We want to introduce three concepts related to RAG in AgentScope: Knowledge, KnowledgeBank and RAG agent.

The Knowledge modules (now only LlamaIndexKnowledge; support for LangChain will come soon) are responsible for handling all RAG-related operations.

Creating Knowledge

A Knowledge object can be created with a JSON configuration to specify 1) data path, 2) data loader, 3) data preprocessing methods, and 4) embedding model (model config name). A detailed example can refer to the following:

A detailed example of Knowledge object configuration
"knowledge_id": "{your_knowledge_id}",
"emb_model_config_name": "{your_embed_model_config_name}",
"data_processing": [
    "load_data": {
      "loader": {
        "create_object": true,
        "module": "llama_index.core",
        "class": "SimpleDirectoryReader",
        "init_args": {
          "input_dir": "{path_to_your_data_dir_1}",
          "required_exts": [".md"]
    "load_data": {
      "loader": {
        "create_object": true,
        "module": "llama_index.core",
        "class": "SimpleDirectoryReader",
        "init_args": {
          "input_dir": "{path_to_your_python_code_data_dir}",
          "recursive": true,
          "required_exts": [".py"]
    "store_and_index": {
      "transformations": [
          "create_object": true,
          "module": "llama_index.core.node_parser",
          "class": "CodeSplitter",
          "init_args": {
            "language": "python",
            "chunk_lines": 100

Configuring Knowledge

The aforementioned configuration is usually saved as a JSON file, it musts contain the following key attributes,

  • knowledge_id: a unique identifier of the knowledge;

  • emb_model_config_name: the name of the embedding model;

  • chunk_size: default chunk size for the document transformation (node parser);

  • chunk_overlap: default chunk overlap for each chunk (node);

  • data_processing: a list of data processing methods.

Using LlamaIndexKnowledge

Regarding the last attribute data_processing, each entry of the list (which is a dict) configures a data loader object that loads the needed data (i.e. load_data), and a transformation object that the process the loaded data (store_and_index). Accordingly, one may load data from multiple sources (with different data loaders), process with individually defined manners (i.e. transformation or node parser), and merge the processed data into a single index for later retrieval. For more information about the components, please refer to LlamaIndex-Loading Data. In common, we need to set the following attributes

  • create_object: indicates whether to create a new object, must be true in this case;

  • module: where the class is located;

  • class: the name of the class.

More specifically, for setting the load_data, you can use a wide collection of data loaders, such as SimpleDirectoryReader (in class), provided by Llama-index, to load a various collection of data types (e.g. txt, pdf, html, py, md, etc.). Regarding this data loader, you can set the following attributes

  • input_dir: the path to the data directory;

  • required_exts: the file extensions that the data loader will load.

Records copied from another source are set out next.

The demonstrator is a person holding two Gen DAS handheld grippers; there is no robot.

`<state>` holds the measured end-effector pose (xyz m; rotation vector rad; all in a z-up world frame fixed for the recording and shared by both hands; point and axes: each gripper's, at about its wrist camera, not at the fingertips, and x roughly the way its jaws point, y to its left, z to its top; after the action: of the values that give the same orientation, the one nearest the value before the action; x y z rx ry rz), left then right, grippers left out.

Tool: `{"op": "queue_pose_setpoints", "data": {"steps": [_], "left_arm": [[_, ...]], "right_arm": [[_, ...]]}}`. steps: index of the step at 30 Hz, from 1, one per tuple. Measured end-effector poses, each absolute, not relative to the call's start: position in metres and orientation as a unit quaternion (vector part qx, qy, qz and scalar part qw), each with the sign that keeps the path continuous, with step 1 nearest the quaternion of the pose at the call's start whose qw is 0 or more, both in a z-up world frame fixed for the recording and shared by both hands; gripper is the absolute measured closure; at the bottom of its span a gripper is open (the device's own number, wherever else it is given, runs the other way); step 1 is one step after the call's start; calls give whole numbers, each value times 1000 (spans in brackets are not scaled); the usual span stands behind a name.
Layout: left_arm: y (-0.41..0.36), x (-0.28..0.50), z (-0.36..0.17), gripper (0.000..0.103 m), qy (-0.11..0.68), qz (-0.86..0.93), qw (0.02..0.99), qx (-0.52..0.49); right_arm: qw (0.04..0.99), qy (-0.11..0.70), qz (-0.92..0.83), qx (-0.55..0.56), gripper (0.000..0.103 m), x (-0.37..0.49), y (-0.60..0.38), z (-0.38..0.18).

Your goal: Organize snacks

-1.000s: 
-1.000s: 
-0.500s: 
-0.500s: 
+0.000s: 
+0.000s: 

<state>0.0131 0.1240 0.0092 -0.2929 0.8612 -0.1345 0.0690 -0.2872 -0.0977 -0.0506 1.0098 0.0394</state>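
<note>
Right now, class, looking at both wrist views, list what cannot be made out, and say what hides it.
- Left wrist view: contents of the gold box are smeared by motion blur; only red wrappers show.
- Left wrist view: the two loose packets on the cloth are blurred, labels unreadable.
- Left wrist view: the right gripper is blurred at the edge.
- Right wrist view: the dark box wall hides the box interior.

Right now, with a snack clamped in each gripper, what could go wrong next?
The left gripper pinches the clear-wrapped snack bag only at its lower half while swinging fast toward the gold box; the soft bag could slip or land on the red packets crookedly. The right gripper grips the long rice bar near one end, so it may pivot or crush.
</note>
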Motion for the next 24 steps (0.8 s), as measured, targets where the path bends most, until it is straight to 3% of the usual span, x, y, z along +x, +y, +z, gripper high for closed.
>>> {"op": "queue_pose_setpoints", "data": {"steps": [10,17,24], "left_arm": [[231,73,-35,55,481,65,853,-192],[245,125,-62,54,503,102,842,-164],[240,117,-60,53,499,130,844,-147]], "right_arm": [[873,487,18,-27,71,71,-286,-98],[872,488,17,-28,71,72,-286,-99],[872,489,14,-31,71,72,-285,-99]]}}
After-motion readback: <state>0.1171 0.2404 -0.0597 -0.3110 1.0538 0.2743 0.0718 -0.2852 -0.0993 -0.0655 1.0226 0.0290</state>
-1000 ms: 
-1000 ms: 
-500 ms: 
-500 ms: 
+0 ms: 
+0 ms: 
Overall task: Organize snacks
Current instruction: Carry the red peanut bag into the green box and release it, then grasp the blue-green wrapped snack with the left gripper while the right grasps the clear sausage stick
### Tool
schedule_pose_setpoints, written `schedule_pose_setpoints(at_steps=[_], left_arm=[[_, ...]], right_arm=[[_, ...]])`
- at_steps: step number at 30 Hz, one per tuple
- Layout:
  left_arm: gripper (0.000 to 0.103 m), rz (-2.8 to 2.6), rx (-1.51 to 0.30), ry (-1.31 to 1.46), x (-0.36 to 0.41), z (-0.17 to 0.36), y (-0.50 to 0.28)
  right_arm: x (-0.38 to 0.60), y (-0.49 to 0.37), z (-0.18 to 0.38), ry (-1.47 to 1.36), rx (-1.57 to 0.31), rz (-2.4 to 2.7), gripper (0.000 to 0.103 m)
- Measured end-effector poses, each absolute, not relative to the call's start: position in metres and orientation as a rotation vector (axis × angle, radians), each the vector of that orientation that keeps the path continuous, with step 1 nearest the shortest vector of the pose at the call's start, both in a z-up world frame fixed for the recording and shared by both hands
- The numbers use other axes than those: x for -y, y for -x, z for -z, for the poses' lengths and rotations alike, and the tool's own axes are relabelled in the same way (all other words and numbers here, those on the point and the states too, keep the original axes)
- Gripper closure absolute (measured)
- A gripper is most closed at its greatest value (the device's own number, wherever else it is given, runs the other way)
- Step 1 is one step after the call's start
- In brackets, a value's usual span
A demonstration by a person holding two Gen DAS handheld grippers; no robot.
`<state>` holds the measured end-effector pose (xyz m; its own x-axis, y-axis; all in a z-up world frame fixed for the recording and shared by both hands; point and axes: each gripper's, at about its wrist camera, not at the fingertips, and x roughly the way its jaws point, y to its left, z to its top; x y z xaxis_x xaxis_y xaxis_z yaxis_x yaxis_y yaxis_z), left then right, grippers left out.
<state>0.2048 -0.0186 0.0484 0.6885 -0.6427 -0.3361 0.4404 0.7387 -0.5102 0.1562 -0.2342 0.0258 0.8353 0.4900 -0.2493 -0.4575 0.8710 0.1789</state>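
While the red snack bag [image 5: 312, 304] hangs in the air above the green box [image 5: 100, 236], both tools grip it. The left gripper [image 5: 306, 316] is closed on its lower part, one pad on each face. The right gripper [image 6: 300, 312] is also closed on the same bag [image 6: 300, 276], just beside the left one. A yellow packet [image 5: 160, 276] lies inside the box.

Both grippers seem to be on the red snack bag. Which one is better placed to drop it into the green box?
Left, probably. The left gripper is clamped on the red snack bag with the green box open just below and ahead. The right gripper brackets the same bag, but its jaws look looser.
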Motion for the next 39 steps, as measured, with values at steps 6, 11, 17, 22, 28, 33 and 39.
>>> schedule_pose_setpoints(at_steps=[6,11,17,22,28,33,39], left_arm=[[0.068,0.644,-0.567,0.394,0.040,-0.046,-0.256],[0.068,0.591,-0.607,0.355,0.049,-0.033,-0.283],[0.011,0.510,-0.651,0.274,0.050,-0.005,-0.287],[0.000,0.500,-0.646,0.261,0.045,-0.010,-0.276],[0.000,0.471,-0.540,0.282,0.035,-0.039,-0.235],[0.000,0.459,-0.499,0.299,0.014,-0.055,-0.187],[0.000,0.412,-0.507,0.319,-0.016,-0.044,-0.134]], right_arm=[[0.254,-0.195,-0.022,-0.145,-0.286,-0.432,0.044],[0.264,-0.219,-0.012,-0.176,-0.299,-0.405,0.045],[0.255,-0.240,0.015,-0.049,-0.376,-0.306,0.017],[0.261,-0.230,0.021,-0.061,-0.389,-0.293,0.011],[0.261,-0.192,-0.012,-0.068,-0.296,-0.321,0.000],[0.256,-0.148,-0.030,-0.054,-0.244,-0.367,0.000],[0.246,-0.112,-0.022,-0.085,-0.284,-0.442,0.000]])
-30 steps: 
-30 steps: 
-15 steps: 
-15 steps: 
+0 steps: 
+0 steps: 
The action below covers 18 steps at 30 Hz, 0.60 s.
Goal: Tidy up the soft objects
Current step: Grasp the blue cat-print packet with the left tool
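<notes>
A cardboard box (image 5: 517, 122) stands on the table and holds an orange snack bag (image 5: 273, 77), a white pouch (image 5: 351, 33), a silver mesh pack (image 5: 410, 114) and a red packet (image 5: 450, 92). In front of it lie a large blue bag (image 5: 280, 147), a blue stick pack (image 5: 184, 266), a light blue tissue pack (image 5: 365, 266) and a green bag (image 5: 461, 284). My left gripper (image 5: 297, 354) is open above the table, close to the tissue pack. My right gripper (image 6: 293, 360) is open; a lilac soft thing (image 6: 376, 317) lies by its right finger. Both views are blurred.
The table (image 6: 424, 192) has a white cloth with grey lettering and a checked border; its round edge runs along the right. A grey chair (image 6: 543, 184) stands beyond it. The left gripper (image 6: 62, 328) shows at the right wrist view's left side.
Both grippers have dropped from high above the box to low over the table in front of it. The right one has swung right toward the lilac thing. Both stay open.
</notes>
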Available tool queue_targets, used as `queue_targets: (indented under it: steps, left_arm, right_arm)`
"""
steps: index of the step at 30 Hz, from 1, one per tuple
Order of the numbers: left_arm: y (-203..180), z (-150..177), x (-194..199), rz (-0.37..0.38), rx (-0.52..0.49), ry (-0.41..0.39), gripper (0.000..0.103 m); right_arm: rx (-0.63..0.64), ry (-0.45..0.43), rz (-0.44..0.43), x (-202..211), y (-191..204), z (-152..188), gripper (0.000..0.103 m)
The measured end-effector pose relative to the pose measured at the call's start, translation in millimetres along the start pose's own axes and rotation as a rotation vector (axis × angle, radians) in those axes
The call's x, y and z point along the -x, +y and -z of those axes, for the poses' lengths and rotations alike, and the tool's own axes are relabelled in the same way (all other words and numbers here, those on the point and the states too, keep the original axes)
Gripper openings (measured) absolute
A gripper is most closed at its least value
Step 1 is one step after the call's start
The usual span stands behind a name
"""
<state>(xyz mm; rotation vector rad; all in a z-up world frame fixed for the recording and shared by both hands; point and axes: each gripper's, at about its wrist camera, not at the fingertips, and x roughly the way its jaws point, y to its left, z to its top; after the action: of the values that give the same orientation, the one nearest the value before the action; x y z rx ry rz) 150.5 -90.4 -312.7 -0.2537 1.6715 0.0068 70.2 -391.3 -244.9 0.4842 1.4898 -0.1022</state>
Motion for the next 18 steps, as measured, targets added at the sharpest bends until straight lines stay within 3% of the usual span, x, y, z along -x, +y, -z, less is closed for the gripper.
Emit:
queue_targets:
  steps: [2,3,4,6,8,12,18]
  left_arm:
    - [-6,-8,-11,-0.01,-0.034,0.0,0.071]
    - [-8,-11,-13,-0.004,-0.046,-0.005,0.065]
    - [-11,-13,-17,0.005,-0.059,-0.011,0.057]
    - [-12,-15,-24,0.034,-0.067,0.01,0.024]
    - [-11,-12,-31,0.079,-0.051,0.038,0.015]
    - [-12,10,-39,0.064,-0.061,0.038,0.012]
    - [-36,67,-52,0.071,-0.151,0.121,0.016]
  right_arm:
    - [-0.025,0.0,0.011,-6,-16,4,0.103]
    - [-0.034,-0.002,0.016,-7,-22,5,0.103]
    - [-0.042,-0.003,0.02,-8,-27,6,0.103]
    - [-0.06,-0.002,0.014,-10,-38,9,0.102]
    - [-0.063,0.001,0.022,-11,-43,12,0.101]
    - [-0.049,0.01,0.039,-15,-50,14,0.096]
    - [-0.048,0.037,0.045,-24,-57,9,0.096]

For more information about the data loaders, please refer to here

For store_and_index, it is optional and if it is not specified, the default transformation (a.k.a. node parser) is SentenceSplitter. For some specific node parser such as CodeSplitter, users can set the following attributes:

  • language: the language of the code;

  • chunk_lines: the number of lines for each of the code chunk.

For more information about the node parsers, please refer to here.

If users want to avoid the detailed configuration, we also provide a quick way in KnowledgeBank (see the following).

How to use a Knowledge object

After a knowledge object is created successfully, users can retrieve information related to their queries by calling .retrieve(...) function. The .retrieve function accepts at least three basic parameters:

  • query: input that will be matched in the knowledge;

  • similarity_top_k: how many most similar “data blocks” will be returned;

  • to_list_strs: whether return the retrieved information as strings.

Advanaced: In LlamaIndexKnowledge, it also supports users passing their own retriever to retrieve from knowledge.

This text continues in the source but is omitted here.